ASSIGNED TASK: Each word in the data below should be copied exactly; the images should not.

═════ INFORMATION PROVIDED

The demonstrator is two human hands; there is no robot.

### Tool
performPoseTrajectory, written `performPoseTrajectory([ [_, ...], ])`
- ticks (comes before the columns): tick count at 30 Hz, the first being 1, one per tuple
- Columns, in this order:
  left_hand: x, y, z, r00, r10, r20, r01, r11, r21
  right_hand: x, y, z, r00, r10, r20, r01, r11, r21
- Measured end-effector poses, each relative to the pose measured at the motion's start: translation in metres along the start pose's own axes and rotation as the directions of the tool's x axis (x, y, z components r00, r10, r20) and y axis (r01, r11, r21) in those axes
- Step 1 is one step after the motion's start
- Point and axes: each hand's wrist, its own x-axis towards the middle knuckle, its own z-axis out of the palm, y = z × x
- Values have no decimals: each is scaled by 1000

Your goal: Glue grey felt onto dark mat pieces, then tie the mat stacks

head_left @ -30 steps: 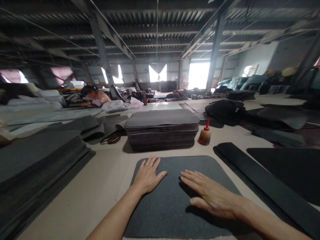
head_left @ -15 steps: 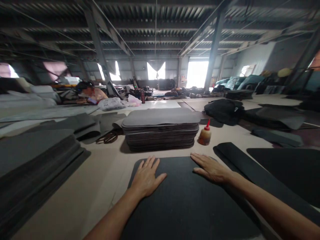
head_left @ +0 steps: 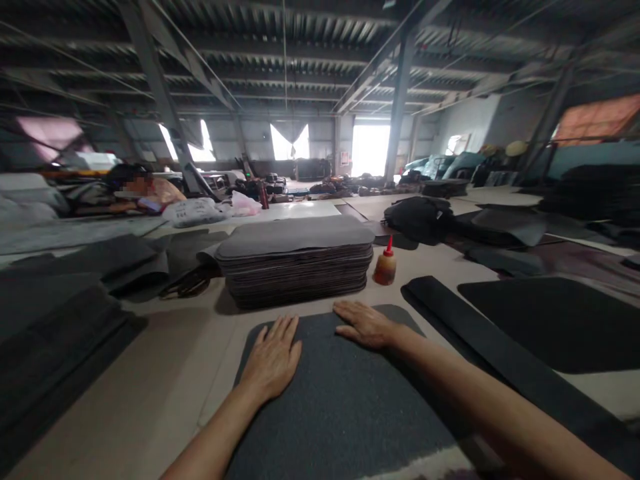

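A: Noting hands first. What is the left hand point(head_left: 273, 357) doing?

B: It is lying open, palm down, on the left part of the grey sheet point(head_left: 335, 393). Fingers are pointing toward the far edge; the thumb is standing apart.

A: And the right hand point(head_left: 365, 325)?

B: Also open, palm down. It is resting near the sheet's far edge, its fingers pointing left. Neither hand is gripping anything. How hard they are pressing, I cannot tell.

A: Location of the sheet?

B: It is lying flat on the table point(head_left: 170, 373), directly before the person, its far corners showing rounded. By its near edge a pale patch point(head_left: 425, 463) is showing, too blurred to identify.

A: Surroundings?

B: A stack point(head_left: 297, 267) of thin pieces is standing just beyond the sheet. A red-tipped bottle point(head_left: 385, 267) is standing upright just right of the stack. A long dark strip point(head_left: 500, 363) is running obliquely along the right, and a black panel point(head_left: 555, 323) is lying past it. On the left a dark pile point(head_left: 60, 347) is sitting, apart from the sheet.

A: Anyone else?

B: A co-worker point(head_left: 150, 190) is showing farther back, at left.
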Motion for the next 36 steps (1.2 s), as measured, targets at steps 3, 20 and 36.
performPoseTrajectory([
  [3, 0, 1, -1, 1000, -12, 0, 12, 1000, -27, -25, 22, -11, 986, 150, -69, -153, 987, -38],
  [20, -28, 120, -55, 824, 566, -29, -556, 799, -229, -141, 30, 60, 934, 46, -354, -158, 942, -295],
  [36, -25, 10, -17, 994, 53, 92, -32, 976, -216, -142, 41, 67, 900, -112, -422, -73, 914, -398],
])
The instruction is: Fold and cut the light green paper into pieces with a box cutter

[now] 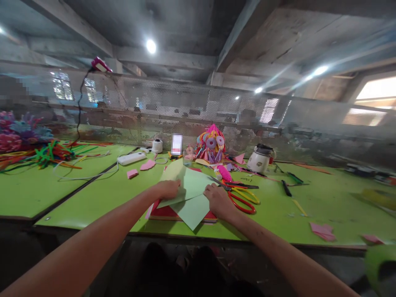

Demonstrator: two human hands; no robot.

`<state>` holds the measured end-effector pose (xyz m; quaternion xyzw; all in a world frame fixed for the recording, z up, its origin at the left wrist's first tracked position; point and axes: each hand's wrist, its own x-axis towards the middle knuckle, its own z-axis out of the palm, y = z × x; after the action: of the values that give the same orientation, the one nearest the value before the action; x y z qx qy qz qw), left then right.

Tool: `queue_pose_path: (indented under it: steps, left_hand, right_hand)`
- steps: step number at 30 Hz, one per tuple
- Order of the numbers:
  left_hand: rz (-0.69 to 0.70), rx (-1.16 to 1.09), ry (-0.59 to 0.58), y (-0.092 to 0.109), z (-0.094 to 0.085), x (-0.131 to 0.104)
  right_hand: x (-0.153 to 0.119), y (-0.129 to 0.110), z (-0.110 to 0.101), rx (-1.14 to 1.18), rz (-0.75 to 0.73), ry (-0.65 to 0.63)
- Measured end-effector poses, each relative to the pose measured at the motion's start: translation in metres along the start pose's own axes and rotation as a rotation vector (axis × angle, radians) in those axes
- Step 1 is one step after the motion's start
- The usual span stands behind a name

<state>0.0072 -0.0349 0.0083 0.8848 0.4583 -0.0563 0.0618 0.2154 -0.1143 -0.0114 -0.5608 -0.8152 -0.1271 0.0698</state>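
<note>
Pale green paper lies over a red stack at the table's front edge, one corner hanging past the stack. My left hand is closed on the left side of an upper sheet, which bends upward. On the right, my right hand has its fingers curled over the paper's edge. Just beyond that hand lie scissors with red handles and scissors with yellow handles. How the thumbs grip underneath is hidden.
A white power strip with its cable lies left. Behind the paper stand a lit phone, a colourful tasselled craft and a white kettle-like jug. Pink paper scraps and a black-handled knife-like tool lie right. Pipe cleaners heap far left.
</note>
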Motion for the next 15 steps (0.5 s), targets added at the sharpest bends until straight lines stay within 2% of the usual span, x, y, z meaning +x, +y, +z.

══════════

SOLUTION TO THIS EXERCISE:
The demonstrator is two human hands; there is no robot.

### Tool
performPoseTrajectory, written `performPoseTrajectory([ [_, ...], ])`
- ticks (comes before the columns): tick count at 30 Hz, the first being 1, one per tuple
- Columns, in this order:
  left_hand: x, y, z, r00, r10, r20, r01, r11, r21
  right_hand: x, y, z, r00, r10, r20, r01, r11, r21
- Measured end-effector poses, each relative to the pose measured at the motion's start: translation in metres along the start pose's own axes and rotation as the directions of the tool's x axis (x, y, z components r00, r10, r20) and y axis (r01, r11, r21) in those axes
- Step 1 is one step after the motion's start
- Point and axes: each hand's wrist, its own x-axis towards the middle knuckle, its own z-axis out of the palm, y = z × x
- Values have no decimals: each is scaled by 1000

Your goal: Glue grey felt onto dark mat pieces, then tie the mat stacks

head_left @ -30 steps: 
head_left @ -15 steps: 
head_left @ +0 steps: 

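A: Noting hands first. What is the left hand point(head_left: 273, 357) doing?

B: It is lying open, palm down, on the left part of the grey sheet point(head_left: 335, 393). Fingers are pointing toward the far edge; the thumb is standing apart.

A: And the right hand point(head_left: 365, 325)?

B: Also open, palm down. It is resting near the sheet's far edge, its fingers pointing left. Neither hand is gripping anything. How hard they are pressing, I cannot tell.

A: Location of the sheet?

B: It is lying flat on the table point(head_left: 170, 373), directly before the person, its far corners showing rounded. By its near edge a pale patch point(head_left: 425, 463) is showing, too blurred to identify.

A: Surroundings?

B: A stack point(head_left: 297, 267) of thin pieces is standing just beyond the sheet. A red-tipped bottle point(head_left: 385, 267) is standing upright just right of the stack. A long dark strip point(head_left: 500, 363) is running obliquely along the right, and a black panel point(head_left: 555, 323) is lying past it. On the left a dark pile point(head_left: 60, 347) is sitting, apart from the sheet.

A: Anyone else?

B: A co-worker point(head_left: 150, 190) is showing farther back, at left.
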Motion for the next 36 steps (1.2 s), as measured, targets at steps 3, 20 and 36.
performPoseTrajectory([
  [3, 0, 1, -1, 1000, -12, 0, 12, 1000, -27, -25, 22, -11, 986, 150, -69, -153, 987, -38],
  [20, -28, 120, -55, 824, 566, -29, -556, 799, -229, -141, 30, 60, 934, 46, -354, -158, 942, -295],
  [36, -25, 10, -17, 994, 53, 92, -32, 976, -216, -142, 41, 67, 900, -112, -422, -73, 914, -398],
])
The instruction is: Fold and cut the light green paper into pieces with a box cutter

[now] 

Demonstrator: two human hands; no robot.

`<state>` holds the measured end-effector pose (xyz m; quaternion xyzw; all in a world frame fixed for the recording, z up, its origin at the left wrist's first tracked position; point and axes: each hand's wrist, its own x-axis towards the middle knuckle, its own z-axis out of the palm, y = z × x; after the action: of the values that give the same orientation, the one nearest the value before the action; x y z qx qy qz qw), left then right.

Tool: `queue_pose_path: (indented under it: steps, left_hand, right_hand)`
- steps: step number at 30 Hz, one per tuple
- Order of the numbers:
  left_hand: rz (-0.69 to 0.70), rx (-1.16 to 1.09), ry (-0.59 to 0.58), y (-0.092 to 0.109), z (-0.094 to 0.085), x (-0.131 to 0.104)
  right_hand: x (-0.153 to 0.119), y (-0.129 to 0.110), z (-0.110 to 0.101), rx (-1.14 to 1.18), rz (-0.75 to 0.73), ry (-0.65 to 0.63)
- Measured end-effector poses, each relative to the pose measured at the motion's start: translation in metres along the start pose's own axes and rotation as a rotation vector (axis × angle, radians) in those axes
- Step 1 is one step after the motion's start
- The usual span stands behind a name

<state>0.0072 -0.0349 0.0083 0.8848 0.4583 -0.0563 0.0618 0.2154 -0.1143 -0.0114 -0.5608 -0.8152 -0.1271 0.0698</state>
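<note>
Pale green paper lies over a red stack at the table's front edge, one corner hanging past the stack. My left hand is closed on the left side of an upper sheet, which bends upward. On the right, my right hand has its fingers curled over the paper's edge. Just beyond that hand lie scissors with red handles and scissors with yellow handles. How the thumbs grip underneath is hidden.
A white power strip with its cable lies left. Behind the paper stand a lit phone, a colourful tasselled craft and a white kettle-like jug. Pink paper scraps and a black-handled knife-like tool lie right. Pipe cleaners heap far left.
</note>
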Motion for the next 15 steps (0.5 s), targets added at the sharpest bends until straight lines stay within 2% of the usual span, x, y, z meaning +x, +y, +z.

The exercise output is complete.